▸ Problem description
Once you reach the line containing "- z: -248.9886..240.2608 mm" in the entries below, write out that line and each one after it down to the line containing "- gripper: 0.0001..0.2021", exactly and with nothing added.

(Records)

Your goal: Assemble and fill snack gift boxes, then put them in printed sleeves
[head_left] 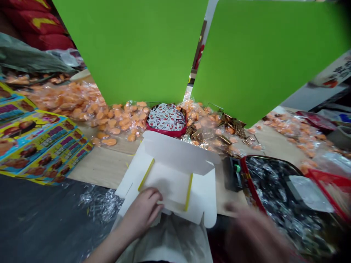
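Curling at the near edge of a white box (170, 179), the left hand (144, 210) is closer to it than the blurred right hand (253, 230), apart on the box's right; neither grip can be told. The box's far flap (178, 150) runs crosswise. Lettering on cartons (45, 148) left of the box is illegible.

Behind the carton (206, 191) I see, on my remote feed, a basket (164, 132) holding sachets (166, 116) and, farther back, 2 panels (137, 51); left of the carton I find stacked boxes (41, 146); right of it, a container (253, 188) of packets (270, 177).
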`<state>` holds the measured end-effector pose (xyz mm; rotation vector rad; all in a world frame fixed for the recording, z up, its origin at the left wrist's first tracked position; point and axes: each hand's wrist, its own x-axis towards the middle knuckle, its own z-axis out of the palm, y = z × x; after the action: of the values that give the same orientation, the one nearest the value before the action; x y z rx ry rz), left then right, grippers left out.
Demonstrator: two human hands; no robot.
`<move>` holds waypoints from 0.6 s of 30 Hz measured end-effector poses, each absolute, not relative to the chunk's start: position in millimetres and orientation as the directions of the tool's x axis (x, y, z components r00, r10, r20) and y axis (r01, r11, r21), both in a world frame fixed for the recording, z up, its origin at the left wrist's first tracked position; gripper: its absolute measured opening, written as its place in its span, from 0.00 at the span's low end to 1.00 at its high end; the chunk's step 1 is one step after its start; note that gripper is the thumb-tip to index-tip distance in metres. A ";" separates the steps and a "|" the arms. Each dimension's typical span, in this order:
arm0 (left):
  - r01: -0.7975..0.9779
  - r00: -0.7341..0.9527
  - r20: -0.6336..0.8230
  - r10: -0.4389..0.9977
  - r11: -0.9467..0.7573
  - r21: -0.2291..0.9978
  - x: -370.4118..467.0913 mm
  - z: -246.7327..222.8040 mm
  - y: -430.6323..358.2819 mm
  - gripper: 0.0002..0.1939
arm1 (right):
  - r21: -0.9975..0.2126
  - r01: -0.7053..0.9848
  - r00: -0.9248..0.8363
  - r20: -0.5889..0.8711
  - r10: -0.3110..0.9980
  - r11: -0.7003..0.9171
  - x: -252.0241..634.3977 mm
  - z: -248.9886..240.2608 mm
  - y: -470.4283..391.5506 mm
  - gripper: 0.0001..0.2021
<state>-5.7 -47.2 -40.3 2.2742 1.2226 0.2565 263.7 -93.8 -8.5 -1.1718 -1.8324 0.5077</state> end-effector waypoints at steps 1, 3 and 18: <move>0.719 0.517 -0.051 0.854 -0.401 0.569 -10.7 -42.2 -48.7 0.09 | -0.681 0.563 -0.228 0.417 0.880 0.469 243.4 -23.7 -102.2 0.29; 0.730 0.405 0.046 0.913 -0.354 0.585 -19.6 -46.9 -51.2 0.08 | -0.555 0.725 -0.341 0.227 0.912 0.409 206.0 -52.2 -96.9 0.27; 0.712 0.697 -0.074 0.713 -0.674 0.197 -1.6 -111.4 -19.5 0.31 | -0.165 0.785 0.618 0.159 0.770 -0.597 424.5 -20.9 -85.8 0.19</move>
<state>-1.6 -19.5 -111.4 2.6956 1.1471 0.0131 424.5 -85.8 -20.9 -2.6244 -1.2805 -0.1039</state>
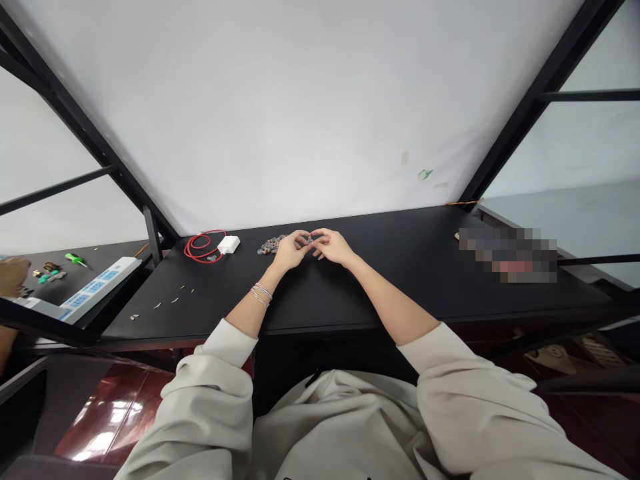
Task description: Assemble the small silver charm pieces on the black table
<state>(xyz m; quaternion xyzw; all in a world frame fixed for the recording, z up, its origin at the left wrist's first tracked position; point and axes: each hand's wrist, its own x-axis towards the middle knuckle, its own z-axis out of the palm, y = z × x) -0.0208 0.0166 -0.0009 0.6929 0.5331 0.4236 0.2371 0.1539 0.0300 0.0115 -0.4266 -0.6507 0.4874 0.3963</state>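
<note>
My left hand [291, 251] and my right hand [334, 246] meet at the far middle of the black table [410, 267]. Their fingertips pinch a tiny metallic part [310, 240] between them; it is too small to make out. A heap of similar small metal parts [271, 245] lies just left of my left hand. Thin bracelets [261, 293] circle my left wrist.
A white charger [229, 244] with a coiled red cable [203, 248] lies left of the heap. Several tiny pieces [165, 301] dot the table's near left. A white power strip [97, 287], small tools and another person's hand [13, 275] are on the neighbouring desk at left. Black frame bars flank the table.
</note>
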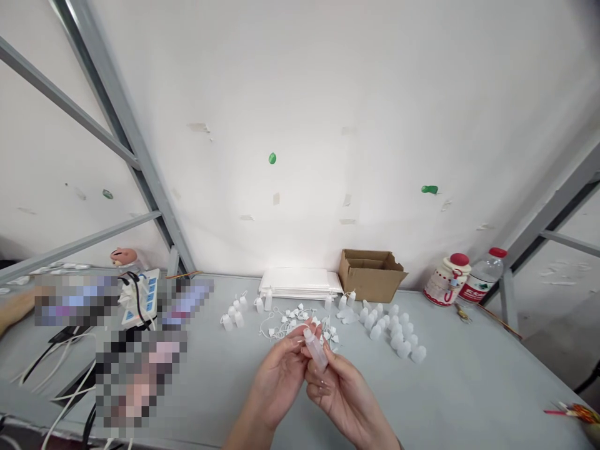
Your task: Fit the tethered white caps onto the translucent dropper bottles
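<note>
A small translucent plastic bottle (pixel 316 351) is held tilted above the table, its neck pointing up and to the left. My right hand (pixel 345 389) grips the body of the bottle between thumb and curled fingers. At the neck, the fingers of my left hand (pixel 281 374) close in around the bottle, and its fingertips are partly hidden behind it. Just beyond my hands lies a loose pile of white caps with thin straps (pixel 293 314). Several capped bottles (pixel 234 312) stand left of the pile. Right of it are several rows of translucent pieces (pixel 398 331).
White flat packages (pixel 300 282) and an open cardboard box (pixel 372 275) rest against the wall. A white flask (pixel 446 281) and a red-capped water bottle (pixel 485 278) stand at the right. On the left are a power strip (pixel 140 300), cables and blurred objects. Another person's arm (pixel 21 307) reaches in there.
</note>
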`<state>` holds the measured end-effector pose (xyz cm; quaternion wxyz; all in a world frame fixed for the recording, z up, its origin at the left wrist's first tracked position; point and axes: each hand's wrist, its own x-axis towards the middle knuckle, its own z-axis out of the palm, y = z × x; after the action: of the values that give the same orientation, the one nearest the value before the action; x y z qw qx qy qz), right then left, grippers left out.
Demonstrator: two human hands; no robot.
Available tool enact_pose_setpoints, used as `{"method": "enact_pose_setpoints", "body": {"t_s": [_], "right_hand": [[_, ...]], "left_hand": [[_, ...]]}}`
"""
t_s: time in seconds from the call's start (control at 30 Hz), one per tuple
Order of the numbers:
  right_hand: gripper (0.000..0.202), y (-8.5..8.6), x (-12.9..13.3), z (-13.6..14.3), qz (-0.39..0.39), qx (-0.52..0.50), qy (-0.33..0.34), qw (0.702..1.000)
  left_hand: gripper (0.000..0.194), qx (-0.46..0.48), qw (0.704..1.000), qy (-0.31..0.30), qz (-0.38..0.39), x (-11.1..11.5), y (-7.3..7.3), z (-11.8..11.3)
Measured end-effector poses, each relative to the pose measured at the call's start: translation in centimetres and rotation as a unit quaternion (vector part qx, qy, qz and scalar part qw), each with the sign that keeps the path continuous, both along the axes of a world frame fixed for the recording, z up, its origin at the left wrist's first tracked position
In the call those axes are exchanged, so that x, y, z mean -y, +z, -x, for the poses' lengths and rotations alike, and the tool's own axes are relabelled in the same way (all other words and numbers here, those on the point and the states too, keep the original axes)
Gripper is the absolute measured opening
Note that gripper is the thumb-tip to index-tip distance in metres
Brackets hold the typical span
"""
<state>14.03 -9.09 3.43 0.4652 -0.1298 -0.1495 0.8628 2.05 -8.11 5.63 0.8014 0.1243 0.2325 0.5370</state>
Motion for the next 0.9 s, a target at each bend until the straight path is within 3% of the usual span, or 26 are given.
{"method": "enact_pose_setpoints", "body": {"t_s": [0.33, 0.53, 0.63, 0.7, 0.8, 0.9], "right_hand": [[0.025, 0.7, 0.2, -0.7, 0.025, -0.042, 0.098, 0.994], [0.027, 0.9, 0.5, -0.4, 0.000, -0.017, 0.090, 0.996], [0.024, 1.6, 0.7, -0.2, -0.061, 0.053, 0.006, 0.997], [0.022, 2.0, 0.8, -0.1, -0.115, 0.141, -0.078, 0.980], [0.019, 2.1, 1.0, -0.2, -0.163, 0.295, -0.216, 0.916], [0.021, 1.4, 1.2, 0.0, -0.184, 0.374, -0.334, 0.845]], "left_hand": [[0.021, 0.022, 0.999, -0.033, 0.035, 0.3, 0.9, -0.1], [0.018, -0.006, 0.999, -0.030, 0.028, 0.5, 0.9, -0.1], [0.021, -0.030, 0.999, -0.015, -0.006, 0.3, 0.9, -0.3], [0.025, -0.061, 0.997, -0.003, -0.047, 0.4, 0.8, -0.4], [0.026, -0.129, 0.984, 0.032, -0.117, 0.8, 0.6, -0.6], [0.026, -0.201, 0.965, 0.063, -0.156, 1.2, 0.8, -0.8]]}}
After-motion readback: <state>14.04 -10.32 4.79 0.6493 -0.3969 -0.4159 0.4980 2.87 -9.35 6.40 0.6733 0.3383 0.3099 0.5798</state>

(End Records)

▸ Exercise output
  - z: -248.9886..240.2608 mm
  - y: -470.4283..391.5506 mm
  - gripper: 0.0001..0.2021

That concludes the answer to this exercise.